Hanno quattro o cinque ragazzi che presentano a uomini facoltosi e sulla marchetta prendono una percentuale del cinquanta percento. I soldi andavano prima a questi gestori che poi pagavano i ragazzi. Quella percentuale sembra peggio delle tasse dello stato (ride, ndr.). Se ci pensi non è una cifra alta. Erano marchette da minimo cento euro e il ‘gestore’ ci metteva la casa, la faccia la presentazione. A una marchetta basta fare uno o due clienti a giorno che si porta a casa uno stipendio buono. Altro che lavorare in fabbrica per otto ore.

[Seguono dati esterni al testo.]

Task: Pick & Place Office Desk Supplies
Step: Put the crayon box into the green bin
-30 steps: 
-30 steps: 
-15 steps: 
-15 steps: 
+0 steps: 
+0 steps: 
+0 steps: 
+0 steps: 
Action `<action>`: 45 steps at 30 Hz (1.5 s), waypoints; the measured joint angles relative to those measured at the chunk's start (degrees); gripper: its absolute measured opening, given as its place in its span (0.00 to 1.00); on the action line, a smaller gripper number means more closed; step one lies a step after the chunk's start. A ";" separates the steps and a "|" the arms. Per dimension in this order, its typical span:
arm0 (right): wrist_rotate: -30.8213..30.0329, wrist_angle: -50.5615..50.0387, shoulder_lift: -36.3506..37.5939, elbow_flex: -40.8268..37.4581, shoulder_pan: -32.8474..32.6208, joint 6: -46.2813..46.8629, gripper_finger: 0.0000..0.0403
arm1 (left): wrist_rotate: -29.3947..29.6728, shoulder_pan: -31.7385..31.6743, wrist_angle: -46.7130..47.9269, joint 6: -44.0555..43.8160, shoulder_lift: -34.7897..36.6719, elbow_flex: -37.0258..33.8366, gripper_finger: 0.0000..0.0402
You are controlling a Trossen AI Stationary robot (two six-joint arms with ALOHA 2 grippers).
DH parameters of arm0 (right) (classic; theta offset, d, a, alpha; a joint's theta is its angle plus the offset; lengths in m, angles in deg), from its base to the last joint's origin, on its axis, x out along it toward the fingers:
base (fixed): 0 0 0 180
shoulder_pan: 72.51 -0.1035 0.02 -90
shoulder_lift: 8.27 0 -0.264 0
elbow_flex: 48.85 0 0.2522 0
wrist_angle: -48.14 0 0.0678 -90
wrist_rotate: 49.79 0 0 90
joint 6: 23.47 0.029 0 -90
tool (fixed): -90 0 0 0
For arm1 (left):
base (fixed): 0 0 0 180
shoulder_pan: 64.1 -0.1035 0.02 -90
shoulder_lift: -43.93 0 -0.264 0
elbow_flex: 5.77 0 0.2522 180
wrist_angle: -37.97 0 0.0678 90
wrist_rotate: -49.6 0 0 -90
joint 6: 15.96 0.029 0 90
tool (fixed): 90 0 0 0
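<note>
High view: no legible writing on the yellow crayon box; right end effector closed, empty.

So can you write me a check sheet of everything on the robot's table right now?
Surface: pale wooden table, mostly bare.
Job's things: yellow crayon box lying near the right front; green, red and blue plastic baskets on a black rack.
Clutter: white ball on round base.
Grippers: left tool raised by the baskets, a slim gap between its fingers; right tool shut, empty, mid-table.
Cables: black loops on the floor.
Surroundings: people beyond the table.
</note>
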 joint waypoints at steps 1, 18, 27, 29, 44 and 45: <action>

In strada hai scoperto il sesso. Com’è stato?
È stato primitivo. Veloce. Quello che si fa in auto. Ma non era sesso… erano sveltine. In pochissime occasioni e con pochissime persone c’è stato vero piacere. Non è facile unire il dovere al piacere.
Mai pensato di trovarti un lavoro?
Studiavo e come ti ho detto avevo bisogno di pagare gli studi. I soldi che guadagnavo erano in parte soldi facili.
Cosa è cambiato ad un certo punto?
Una sera sono salito in macchina di un quarantenne. Era un amico di mio padre e abita nel mio stesso paese. Non sapevo fosse gay. Quella sera abbiamo solo parlato di locali e della vita gay che non conoscevo. Dopo due mesi ho smesso di battere. Erano passati due anni dal mio arrivo alla piazza. Due estati.
Lui mi ha accompagnato nel mio primo locale, una discoteca. Mi sono anche dichiarato in famiglia. Mia madre è siciliana non la presa bene. Le sta passando come potrebbe passare un mal di testa. Mio padre se ne frega. È dell’idea che la vita sia mia e debba fare ciò che voglio.
Ma se non avessi incontrato quell’uomo?
Sarei morto. Morto tra virgolette. Insomma, morto socialmente. Non avrei cavato niente di buono dalla piazza. Ora abito con lui e lavoro nella sua azienda. Non siamo fidanzati ufficialmente gli voglio bene. Il nostro è un rapporto di ‘riconoscenza’.
Rispetto alle idee che ti eri fatto come hai trovato l’ambiente gay?
Fuori dalla discoteca avevo molta vergogna. Inizialmente mi rifiutai di entrare. Poi ho fatto addirittura la tessera e dentro mi sono divertito molto. Sono cambiato da così a così. Pensa, ho incontrato anche dei mie clienti nei locali. Non sono stato additato, mi hanno semplicemente salutato.
Torneresti in piazza?
Non ritornerei in piazza ma non sono pentito. A sedici anni avrei potuto spacciare o rubare ma non me la sentivo. Sono andato in un posto che mi ha insegnato a vivere. Li ho capito cosa fosse davvero l’omosessualità. I gay non sono solo quelli che vanno in televisione a ballare ma sono anche quelli che vanno in fabbrica o fanno il vigile urbano. L’omosessualità è varia. Non me lo sarei mai aspettato. Ero ignorante. In piazza ho incontrato anche un uomo che mi ha cullato. Era la prima volta ho avuto un’infanzia terribile. (Pubblicato in “Pride”, dicembre 2003 con lo pseudonimo Andrea Gabrielli, pp. 24-25).